Internet: Serious Business
One update from MS and millions of PCs could be drafted into Uncle Sam's army to fight the Cyberwar.
there will never be peace in our world, simply because there's too much $$$ to be made from war & conflict
the war pigs, immoral sociopaths that they are, continue to get rich by keeping the rest of us consumptive crap-hounds living in constant fear
and that's life
You know, for years i've been telling my friends that flash could be used to sneak in a virus or two. As a matter of fact, mp3s could as well. For a long time people told me "well if you can do it, why don't you?" Basically because it's messed up AND i don't have enough skills outside of flash to do it.
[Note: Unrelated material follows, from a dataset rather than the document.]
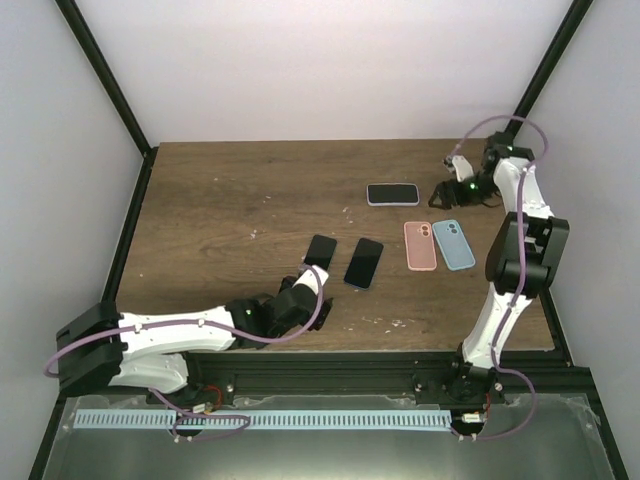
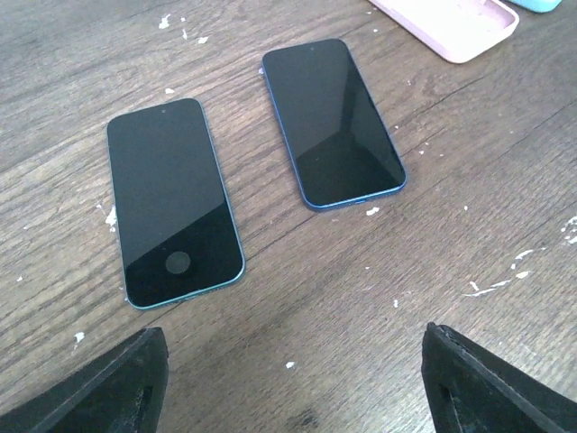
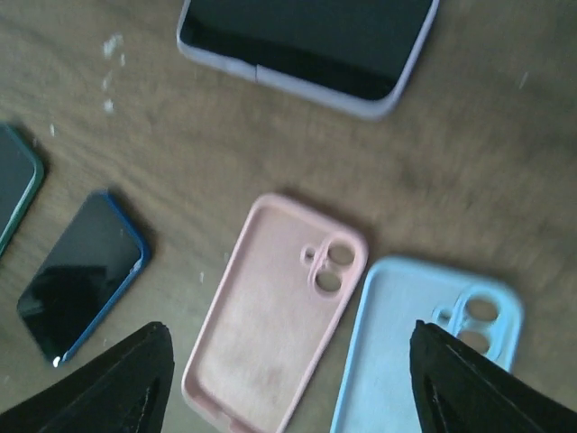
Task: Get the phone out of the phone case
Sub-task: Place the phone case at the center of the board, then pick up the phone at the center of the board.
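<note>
A phone in a pale lilac case (image 1: 392,194) lies screen up at the back middle of the table; it also shows in the right wrist view (image 3: 306,45). My right gripper (image 1: 447,190) hovers just right of it, open and empty, above an empty pink case (image 3: 275,311) and an empty light blue case (image 3: 424,347). Two bare phones lie in the middle: a teal-edged one (image 2: 173,200) and a blue-edged one (image 2: 332,122). My left gripper (image 1: 300,300) is open and empty, just near of the teal-edged phone (image 1: 319,251).
The pink case (image 1: 421,245) and blue case (image 1: 459,244) lie side by side right of the blue-edged phone (image 1: 364,262). White flecks dot the wooden table (image 1: 220,220). Black frame posts stand at the back corners.
</note>
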Motion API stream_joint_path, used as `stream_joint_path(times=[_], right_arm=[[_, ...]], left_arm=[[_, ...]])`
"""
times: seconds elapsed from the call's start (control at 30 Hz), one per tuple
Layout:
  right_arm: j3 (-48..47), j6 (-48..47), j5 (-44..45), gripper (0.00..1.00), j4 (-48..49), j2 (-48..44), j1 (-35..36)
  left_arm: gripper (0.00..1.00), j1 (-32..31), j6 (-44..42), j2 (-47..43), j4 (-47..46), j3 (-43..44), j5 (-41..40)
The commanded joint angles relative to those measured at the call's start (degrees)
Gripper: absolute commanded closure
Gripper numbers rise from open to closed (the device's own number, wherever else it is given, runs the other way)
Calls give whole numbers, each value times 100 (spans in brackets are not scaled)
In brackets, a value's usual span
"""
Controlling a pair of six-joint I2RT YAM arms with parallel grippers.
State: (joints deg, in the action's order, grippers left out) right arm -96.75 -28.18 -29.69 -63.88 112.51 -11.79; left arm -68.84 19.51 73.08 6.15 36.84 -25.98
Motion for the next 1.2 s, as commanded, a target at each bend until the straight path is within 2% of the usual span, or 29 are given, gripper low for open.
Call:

But a few months ago i read about mp3s having hidden viruses. It didn't go in depth so i don't know what happened with that. But many people don't realize how bad security is. Someone mentioned thumb drives, they're fairly protected with AV. But what programs are scanning mp3s and flash swf's?
It shouldn't be too much longer before someone who has those skills is inclined to start spreading the badness.
My abilities are only limited by my imagination
Its good to hear from someone who actually knows what they are talking about.
Thanks for your reasoned response to this thread!
Are you paying attention to this thread? SCADA systems monitor and control REMOTE sensors. Unless firms are going to run their own private communication channels they must use public networks to talk to remote devices.